TASK » Return every line from the one with "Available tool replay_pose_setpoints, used" through the one with "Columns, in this", inclusive, exactly as it appears below.

==== COLLECTED DATA ====

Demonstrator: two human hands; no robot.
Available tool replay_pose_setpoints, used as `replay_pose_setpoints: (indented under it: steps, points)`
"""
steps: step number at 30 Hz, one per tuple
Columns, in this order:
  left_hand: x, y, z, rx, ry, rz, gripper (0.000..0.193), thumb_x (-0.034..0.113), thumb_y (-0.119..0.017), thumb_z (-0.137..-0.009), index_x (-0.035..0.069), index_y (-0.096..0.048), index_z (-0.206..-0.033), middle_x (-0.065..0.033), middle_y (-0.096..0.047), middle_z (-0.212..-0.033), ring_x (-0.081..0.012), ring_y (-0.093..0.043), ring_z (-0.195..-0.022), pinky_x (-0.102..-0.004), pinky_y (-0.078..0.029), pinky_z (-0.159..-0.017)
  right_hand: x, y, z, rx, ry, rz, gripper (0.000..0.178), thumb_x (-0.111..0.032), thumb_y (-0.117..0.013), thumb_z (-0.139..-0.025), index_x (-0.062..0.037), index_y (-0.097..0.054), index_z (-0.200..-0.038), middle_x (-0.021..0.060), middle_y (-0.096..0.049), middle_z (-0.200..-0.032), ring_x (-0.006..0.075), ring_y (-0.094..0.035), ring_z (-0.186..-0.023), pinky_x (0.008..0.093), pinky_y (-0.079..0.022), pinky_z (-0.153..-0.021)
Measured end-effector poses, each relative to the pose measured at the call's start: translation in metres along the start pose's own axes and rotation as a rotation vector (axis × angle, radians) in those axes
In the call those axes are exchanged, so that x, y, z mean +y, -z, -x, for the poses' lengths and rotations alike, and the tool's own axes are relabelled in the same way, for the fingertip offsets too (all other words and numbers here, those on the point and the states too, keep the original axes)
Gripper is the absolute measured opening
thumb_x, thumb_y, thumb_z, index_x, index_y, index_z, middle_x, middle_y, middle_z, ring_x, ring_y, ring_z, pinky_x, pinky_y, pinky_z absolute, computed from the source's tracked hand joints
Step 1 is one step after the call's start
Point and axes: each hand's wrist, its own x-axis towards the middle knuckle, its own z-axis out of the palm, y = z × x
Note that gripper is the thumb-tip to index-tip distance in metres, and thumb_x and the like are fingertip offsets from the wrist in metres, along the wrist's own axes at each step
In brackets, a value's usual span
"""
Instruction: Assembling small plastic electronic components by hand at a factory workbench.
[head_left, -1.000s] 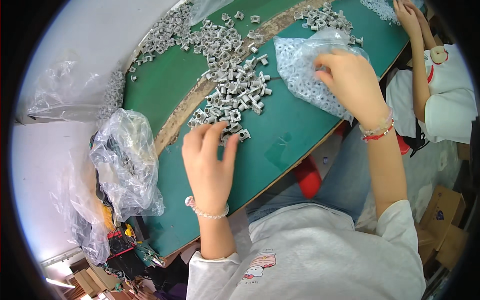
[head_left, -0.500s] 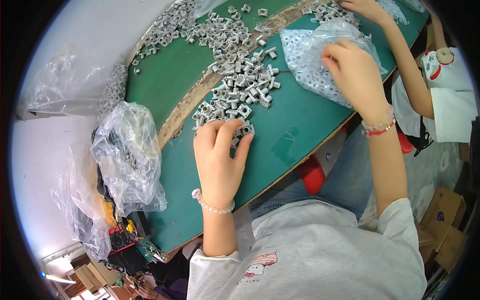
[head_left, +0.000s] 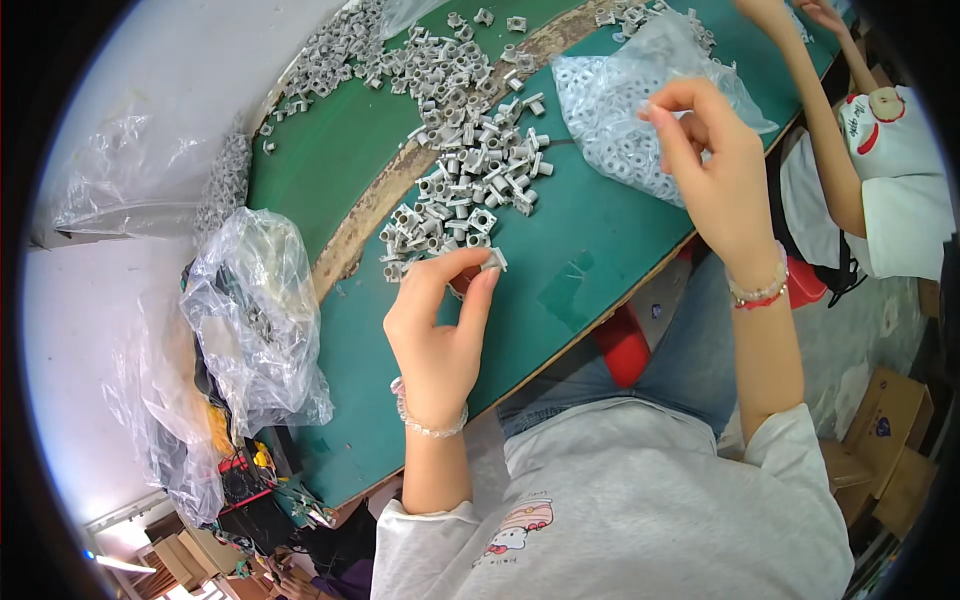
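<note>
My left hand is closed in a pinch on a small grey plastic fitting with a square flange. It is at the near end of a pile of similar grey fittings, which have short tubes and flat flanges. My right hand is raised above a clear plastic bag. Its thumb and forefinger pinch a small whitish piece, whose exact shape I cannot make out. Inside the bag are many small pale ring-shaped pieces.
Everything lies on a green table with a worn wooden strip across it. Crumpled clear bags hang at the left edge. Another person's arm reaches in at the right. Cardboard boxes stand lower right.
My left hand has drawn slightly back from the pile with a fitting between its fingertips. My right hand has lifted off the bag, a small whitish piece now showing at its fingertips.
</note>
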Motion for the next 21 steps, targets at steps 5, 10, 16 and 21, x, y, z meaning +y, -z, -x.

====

RESULT »
Available tool replay_pose_setpoints, used as `replay_pose_setpoints: (indented under it: steps, points)`
"""
steps: step number at 30 Hz, one per tuple
Columns, in this order:

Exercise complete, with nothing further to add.